## WHAT THIS TASK INVOLVES:
Between the line containing "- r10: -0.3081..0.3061" and the line containing "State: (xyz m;" lies a run of lines; give that run again exactly, with both of those lines, and nothing else from the entries below.

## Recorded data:
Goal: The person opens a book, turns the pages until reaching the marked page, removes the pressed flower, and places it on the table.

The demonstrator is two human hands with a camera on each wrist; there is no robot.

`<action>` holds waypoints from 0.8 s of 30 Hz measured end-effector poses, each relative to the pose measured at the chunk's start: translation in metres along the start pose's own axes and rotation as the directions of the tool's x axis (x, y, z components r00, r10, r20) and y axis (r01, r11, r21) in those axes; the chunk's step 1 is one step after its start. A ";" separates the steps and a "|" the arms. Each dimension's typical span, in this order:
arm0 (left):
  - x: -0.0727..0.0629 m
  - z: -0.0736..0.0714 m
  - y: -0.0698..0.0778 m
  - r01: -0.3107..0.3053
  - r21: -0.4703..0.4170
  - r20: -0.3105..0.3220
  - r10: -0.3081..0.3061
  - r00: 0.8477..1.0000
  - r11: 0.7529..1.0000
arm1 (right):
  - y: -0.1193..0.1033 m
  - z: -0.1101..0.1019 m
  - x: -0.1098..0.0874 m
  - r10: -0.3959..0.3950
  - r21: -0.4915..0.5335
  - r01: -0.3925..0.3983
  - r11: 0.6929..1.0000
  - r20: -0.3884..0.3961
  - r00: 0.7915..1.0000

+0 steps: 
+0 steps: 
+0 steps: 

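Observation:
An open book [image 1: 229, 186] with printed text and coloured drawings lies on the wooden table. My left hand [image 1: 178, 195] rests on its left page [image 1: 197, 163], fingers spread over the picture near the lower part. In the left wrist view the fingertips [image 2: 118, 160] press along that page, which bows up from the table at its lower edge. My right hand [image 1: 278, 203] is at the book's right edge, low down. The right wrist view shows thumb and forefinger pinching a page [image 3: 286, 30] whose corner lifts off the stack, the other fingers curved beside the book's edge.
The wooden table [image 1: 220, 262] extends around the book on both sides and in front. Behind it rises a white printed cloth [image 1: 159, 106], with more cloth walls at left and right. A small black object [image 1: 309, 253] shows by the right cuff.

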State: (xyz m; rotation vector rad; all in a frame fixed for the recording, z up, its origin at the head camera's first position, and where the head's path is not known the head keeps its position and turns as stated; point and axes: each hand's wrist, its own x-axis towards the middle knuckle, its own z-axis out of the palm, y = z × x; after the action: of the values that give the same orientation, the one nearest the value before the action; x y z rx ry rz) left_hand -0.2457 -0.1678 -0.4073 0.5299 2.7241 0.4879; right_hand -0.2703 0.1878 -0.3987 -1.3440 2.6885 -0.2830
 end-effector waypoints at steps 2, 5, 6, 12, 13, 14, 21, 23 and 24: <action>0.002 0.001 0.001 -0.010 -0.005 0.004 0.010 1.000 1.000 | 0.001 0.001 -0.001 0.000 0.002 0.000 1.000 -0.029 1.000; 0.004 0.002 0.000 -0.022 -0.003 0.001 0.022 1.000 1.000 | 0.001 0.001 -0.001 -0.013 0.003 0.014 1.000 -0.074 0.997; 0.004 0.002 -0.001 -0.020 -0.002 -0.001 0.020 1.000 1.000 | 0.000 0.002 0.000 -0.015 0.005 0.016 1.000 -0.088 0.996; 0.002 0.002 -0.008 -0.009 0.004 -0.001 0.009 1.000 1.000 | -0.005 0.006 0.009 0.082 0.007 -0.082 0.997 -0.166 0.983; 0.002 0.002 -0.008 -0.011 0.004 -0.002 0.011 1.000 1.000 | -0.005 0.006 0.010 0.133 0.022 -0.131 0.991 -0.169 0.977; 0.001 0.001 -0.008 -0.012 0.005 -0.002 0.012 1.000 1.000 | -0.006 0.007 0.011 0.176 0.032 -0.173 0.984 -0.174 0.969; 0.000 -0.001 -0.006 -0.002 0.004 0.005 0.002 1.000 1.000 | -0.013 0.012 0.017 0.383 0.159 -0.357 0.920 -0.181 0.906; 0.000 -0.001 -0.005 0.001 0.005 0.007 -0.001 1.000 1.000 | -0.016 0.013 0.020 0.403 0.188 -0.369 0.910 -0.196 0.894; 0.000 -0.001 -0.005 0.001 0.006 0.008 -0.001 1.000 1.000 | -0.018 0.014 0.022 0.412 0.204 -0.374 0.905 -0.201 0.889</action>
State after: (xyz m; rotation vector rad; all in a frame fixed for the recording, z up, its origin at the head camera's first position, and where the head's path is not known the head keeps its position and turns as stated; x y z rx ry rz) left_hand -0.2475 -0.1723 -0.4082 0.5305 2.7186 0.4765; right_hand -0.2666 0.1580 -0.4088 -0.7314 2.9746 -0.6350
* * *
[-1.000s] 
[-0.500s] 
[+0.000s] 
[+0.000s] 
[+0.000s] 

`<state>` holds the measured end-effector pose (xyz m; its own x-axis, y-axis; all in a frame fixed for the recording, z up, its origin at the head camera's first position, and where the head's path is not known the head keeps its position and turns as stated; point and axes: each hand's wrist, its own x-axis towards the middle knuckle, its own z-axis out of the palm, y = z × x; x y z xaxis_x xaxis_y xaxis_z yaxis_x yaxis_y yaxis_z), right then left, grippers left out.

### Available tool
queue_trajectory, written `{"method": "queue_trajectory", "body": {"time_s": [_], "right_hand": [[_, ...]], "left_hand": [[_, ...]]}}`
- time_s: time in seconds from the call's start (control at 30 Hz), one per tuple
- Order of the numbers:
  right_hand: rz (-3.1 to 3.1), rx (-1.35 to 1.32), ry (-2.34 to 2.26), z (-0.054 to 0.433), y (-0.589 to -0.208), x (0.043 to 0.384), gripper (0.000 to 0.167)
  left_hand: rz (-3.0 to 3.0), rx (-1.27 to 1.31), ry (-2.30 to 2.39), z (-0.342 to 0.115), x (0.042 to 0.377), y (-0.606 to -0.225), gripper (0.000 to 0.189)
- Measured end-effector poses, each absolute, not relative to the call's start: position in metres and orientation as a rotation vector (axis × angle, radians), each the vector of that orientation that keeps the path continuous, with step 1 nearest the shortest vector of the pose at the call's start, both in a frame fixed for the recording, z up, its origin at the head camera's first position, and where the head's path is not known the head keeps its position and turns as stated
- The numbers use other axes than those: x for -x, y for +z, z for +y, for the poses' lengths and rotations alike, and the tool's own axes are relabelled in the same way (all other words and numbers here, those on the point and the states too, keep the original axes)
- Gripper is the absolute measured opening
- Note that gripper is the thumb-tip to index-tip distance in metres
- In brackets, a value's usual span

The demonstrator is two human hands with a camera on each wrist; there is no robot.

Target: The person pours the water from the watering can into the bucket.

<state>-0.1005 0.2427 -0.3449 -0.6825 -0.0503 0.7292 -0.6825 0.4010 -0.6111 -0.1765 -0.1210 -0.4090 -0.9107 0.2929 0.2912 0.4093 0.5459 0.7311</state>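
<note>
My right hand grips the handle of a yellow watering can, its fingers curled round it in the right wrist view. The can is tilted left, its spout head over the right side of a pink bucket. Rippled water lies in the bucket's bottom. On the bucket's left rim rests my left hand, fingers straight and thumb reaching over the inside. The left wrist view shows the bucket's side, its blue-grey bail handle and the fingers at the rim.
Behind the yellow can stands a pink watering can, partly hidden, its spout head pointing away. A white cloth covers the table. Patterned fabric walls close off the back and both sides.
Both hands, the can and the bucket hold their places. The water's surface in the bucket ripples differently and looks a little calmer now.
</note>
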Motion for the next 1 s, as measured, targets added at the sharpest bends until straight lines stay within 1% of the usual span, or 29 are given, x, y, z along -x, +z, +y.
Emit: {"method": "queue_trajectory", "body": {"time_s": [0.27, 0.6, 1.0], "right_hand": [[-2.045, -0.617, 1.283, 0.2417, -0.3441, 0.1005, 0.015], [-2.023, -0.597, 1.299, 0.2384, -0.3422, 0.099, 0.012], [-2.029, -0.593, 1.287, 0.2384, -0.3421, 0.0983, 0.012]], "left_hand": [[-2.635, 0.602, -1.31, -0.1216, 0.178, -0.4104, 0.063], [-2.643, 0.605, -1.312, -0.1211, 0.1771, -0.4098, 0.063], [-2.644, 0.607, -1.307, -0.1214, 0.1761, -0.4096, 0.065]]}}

## EXPECTED ANSWER:
  - r10: -0.3081..0.3061
  - r00: 0.8477..1.0000
  - r11: 0.7529..1.0000
arm1 (right):
  - y: -0.1193..0.1033 m
  - z: -0.1101..0.1019 m
  - x: -0.1098..0.0874 m
  - r10: -0.3959..0.3950
  - r21: -0.4915..0.5335
  - r01: -0.3925..0.3983
  - r11: 0.6929..1.0000
  - r20: -0.3884..0.3961
  - r00: 0.7915..1.0000

+0 steps: 
+0 steps: 
+0 steps: 

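Observation:
An open book [image 1: 229, 186] with printed text and coloured drawings lies on the wooden table. My left hand [image 1: 178, 195] rests on its left page [image 1: 197, 163], fingers spread over the picture near the lower part. In the left wrist view the fingertips [image 2: 118, 160] press along that page, which bows up from the table at its lower edge. My right hand [image 1: 278, 203] is at the book's right edge, low down. The right wrist view shows thumb and forefinger pinching a page [image 3: 286, 30] whose corner lifts off the stack, the other fingers curved beside the book's edge.
The wooden table [image 1: 220, 262] extends around the book on both sides and in front. Behind it rises a white printed cloth [image 1: 159, 106], with more cloth walls at left and right. A small black object [image 1: 309, 253] shows by the right cuff.
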
State: (xyz m; rotation vector rad; all in a frame fixed for the recording, z up, its origin at the head camera's first position, and where the head's path is not known the head keeps its position and turns as stated; point and axes: each hand's wrist, its own x-axis towards the middle knuckle, its own z-axis out of the palm, y = z × x; after the action: of the values that give the same orientation, the one nearest the value before the action; x y z rx ry rz) left_hand -0.2457 -0.1678 -0.4073 0.5299 2.7241 0.4879; right_hand -0.2703 0.1878 -0.3987 -1.3440 2.6885 -0.2830

No additional output is expected.